The Book of Nod
- Cover art
- Author: Sam Chupp; Andrew Greenberg;
- Language: English
- Series: World of Darkness
- Genre: Epic poem
- Publisher: White Wolf Publishing
- Publication date: 1993
- Publication place: United States
- Pages: 134
- ISBN: 1-56504-078-3
- Followed by: Revelations of the Dark Mother

= The Book of Nod =

1993 epic poem by Sam Chupp and Andrew Greenberg

The Book of Nod is an epic poem written by Sam Chupp and Andrew Greenberg, published by White Wolf Publishing in 1993. Based on the tabletop role-playing game Vampire: The Masquerade and the World of Darkness series, it tells the creation myth of vampires, following Caine, the first vampire and the biblical first murderer.

==Overview==
The book is divided into three main sections:

- The Chronicle of Caine: Outlining the events of Caine's exile, through to the great flood of the Bible. These events include the murder of his brother, defiance of God's angels, encounters with Lilith, siring of other vampires, and the founding of the first city.
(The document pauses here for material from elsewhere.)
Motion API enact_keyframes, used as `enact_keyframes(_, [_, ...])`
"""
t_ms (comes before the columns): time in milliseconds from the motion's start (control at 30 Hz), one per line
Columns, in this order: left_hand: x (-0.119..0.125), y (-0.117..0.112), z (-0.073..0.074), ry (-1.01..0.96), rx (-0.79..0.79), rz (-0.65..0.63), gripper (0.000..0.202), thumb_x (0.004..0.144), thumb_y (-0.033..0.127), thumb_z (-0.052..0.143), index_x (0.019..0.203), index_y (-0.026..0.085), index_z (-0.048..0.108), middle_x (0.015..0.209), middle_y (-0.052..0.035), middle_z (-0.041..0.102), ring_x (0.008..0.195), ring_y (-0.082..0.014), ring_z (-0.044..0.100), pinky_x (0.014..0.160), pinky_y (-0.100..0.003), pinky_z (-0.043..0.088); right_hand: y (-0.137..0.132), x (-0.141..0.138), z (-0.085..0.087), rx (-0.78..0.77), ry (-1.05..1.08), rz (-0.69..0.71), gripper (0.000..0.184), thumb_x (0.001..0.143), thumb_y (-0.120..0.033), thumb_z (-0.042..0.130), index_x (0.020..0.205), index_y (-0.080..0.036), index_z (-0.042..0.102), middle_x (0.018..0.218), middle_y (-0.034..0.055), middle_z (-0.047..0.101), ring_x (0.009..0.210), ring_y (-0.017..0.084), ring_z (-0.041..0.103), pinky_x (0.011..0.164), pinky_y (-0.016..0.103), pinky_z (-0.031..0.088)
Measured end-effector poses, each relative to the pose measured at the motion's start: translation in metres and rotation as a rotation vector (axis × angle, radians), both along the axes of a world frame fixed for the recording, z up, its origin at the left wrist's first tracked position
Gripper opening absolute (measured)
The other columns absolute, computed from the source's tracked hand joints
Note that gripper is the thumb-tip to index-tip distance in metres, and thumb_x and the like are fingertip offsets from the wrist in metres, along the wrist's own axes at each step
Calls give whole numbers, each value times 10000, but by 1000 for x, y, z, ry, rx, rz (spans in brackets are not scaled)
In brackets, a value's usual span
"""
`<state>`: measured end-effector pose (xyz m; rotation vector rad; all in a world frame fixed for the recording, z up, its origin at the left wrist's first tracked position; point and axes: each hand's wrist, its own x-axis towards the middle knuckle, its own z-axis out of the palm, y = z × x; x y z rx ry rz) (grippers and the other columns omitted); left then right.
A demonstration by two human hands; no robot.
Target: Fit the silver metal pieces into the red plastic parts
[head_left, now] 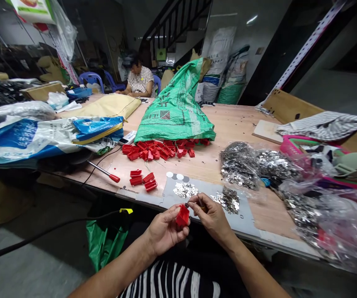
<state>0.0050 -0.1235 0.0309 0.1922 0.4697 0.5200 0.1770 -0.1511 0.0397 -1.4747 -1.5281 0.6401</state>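
Note:
My left hand is closed around a small red plastic part, held just in front of the table edge. My right hand pinches a tiny dark metal piece right beside the top of that red part. Just beyond my hands, small heaps of shiny metal pieces lie on a grey sheet. A few finished-looking red parts sit to the left of the sheet. A bigger pile of red parts spills from a green sack.
Clear bags of metal pieces crowd the right side, with a pink basket behind. A red-handled tool and blue-white sacks lie at left. Another person sits at the far end of the wooden table.

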Motion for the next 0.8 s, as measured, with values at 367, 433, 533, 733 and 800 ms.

- The Chronicle of Shadows: A collection of various noddist lore, offering advice and commandments, some attributed to Caine, others to the Clan founders. Unlike The Chronicle of Caine, these fragments do not form a cohesive story.

- The Chronicle of Secrets: This section offers various portents and omens of the coming end times, known to vampires as Gehenna. While the signs of the end of days are conflicting, several strong themes come through, the most important being the final generations of vampires, shortage of blood due to overcrowding of hunting grounds, and the awakening of the Antediluvians, the most ancient of vampires.

The Book of Nod came with commentary by several Kindred scholars, including the Malkavian Aristotle de Laurent and his childe, Beckett. Supposedly the book was not meant to be widely distributed, but was stolen by a competing scholar Ayisha, who wished it available to all.

== Noddism ==
In the World of Darkness studying and searching on the Book of Nod is known as Noddism, with the Scholars being called Noddists. Officially the Camarilla denies the existence of the ancients, believing them long extinct, its Archons hunting and destroying Noddist lore. Unofficially many Camarilla elders fear and prepare for the coming armageddon. In contrast, the Sabbat actively seeks Noddist lore in hopes of forestalling the return of the Antediluvians, viewing itself as an army set against them.

A complete version of the book is unknown, though parts of it in various languages are known to exist. Fragments are widely distributed and well protected, as the secrets they contain may provide clues to the origin and fate of the kindred. Finding a complete version of the Book of Nod is comparable to finding the Rosetta Stone or the Holy Grail.

==Release==
The book is planned to be re-printed by Renegade Game Studios in October 2022, both in a standard release and a "deluxe artifact edition," which consists of replica scrolls and a tablet.

==Related works==
- White Wolf released several books containing supposed scripture from the Book of Nod. The Erciyes Fragments was included for the Vampire: The Dark Ages, along with a backstory detailing the Fragments' discovery and passing into the hands of the Giovanni.
- Revelations of the Dark Mother depicted the story of the first vampires from the point of view of Lilith, Adam's first wife. She was mentioned in the first book as the being who first awakened Caine to his true potential.
- These books were produced with the intention that individual Storytellers could provide information from them to their players, as the stories required.
- Several other Vampire: The Masquerade books contained passages of the Book of Nod. These often conflicted with each other and Storytellers were encouraged to add to the chaos, simulating the problems the Noddist scholars must face.
- Within the fiction of Vampire: The Masquerade, The Book of Nod was allegedly the inspiration that led the Byzantine priest Procopius to write the Book of the Shining Blood, the main scripture of the Cainite Heresy.

==Reception==
Chris McCubbin reviewed The Book of Nod for Pyramid magazine and stated that "The Book of Nod is beautifully illustrated, particularly for a book of its size and price. The typesetting and design are audacious and effective, even by White Wolf standards, although there are isolated spots when excessive backscreens and reversed type make the text a bit hard to read. But that's a quibble. The Book of Nod is the real deal for Vampire players everywhere."